Industrial enterprises are prominent sources of contaminant discharge on the planet and regulating their operations is vital for sustainable development. However, accurately tracking contaminant generation at the firm-level remains an intractable global issue due to significant heterogeneities among enormous enterprises and the absence of a universally applicable estimation method. This study addressed the challenge by focusing on hazardous waste (HW), known for its severe harmful properties and difficulty in automatic monitoring, and developed a data-driven methodology that predicted HW generation utilizing wastewater big data in a uniform and lightweight manner. The idea is grounded in the availability of wastewater big data with widespread application of automatic sensors, enabling depiction of heterogeneous enterprises, and the logical assumption that a correlation exists between wastewater and HW generation. We simulated this relationship by designing a generic framework that jointly used representative variables from diverse sectors, exploited a data-balance algorithm to address long-tail data distribution, and incorporated causal discovery to screen features and improve computation efficiency. To illustrate our approach, we applied it to 1024 enterprises across 10 sectors in Jiangsu, a highly industrialized province in China. Validation results demonstrated the model’s high fidelity (R2=0.87) in predicting HW generation using 4,260,593 daily wastewater data.

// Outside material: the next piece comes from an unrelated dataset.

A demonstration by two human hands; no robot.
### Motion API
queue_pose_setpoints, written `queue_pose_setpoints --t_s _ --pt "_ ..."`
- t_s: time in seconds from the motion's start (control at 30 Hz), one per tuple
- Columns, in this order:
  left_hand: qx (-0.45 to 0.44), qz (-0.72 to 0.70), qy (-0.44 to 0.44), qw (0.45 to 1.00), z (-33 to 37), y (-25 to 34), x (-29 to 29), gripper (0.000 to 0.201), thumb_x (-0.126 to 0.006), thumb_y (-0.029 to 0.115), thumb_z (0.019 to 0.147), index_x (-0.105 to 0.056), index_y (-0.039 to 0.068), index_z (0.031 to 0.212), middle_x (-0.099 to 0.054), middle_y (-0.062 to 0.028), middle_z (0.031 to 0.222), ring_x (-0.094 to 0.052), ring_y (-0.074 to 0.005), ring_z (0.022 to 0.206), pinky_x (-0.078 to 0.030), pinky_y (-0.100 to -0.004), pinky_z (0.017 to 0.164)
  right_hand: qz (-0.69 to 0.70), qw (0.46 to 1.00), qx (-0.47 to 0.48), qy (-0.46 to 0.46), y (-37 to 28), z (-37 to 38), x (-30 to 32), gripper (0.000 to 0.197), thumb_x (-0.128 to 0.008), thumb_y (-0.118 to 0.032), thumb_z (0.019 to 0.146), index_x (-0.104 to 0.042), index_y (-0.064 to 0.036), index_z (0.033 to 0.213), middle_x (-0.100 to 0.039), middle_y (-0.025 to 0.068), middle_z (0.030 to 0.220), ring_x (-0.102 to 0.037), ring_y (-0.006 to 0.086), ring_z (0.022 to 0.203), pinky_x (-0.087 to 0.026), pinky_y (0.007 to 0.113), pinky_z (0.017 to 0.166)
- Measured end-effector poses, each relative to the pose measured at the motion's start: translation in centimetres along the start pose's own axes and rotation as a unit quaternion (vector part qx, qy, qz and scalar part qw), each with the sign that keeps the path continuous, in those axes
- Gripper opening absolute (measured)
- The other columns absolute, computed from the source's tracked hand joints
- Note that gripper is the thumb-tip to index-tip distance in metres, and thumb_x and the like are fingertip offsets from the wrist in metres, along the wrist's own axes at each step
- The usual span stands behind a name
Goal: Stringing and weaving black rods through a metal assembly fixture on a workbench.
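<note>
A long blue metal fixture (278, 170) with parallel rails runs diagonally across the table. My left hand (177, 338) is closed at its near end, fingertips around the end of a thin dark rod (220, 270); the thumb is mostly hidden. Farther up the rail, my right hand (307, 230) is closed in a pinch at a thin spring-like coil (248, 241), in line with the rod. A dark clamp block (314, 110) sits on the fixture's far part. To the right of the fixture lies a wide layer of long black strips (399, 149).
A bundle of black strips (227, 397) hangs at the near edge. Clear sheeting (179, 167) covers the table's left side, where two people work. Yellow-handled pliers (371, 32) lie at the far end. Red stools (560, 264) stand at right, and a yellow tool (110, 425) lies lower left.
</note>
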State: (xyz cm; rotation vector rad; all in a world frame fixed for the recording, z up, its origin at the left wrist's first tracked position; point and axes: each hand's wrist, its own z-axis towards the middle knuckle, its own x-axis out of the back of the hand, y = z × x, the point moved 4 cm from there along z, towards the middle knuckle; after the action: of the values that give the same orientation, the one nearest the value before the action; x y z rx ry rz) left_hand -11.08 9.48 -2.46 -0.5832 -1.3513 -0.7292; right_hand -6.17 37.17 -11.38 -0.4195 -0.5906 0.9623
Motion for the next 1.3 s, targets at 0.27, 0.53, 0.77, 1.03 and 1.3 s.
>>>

Research paper accepted by Risk Analysis

In this paper, we develop a generic framework for systemically encoding causal knowledge manifested in the form of hierarchical causality structure and qualitative (or quantitative) causal relationships into neural networks to facilitate sound risk analytics and decision support via causally-aware intervention reasoning. The proposed methodology for establishing causality-informed neural network (CINN) follows a four-step procedure. In the first step, we explicate how causal knowledge in the form of directed acyclic graph (DAG) can be discovered from observation data or elicited from domain experts. Next, we categorize nodes in the constructed DAG representing causal relationships among observed variables into several groups (e.g., root nodes, intermediate nodes, leaf nodes), and align the architecture of CINN with causal relationships specified in the DAG while preserving the orientation of each existing causal relationship. In addition to a dedicated architecture design, CINN also gets embodied in the design of loss function, where both intermediate and leaf nodes are treated as target outputs to be predicted by CINN. In the third step, we propose to incorporate domain knowledge on stable causal relationships into CINN, and the injected constraints on causal relationships act as guardrails to prevent unexpected behaviours of CINN. Finally, the trained CINN is exploited to perform intervention reasoning with emphasis on estimating the effect that policies and actions can have on the system behavior, thus facilitating risk-informed decision making through comprehensive “what-if” analysis. Two case studies are used to demonstrate the substantial benefits enabled by CINN in risk analytics and decision support.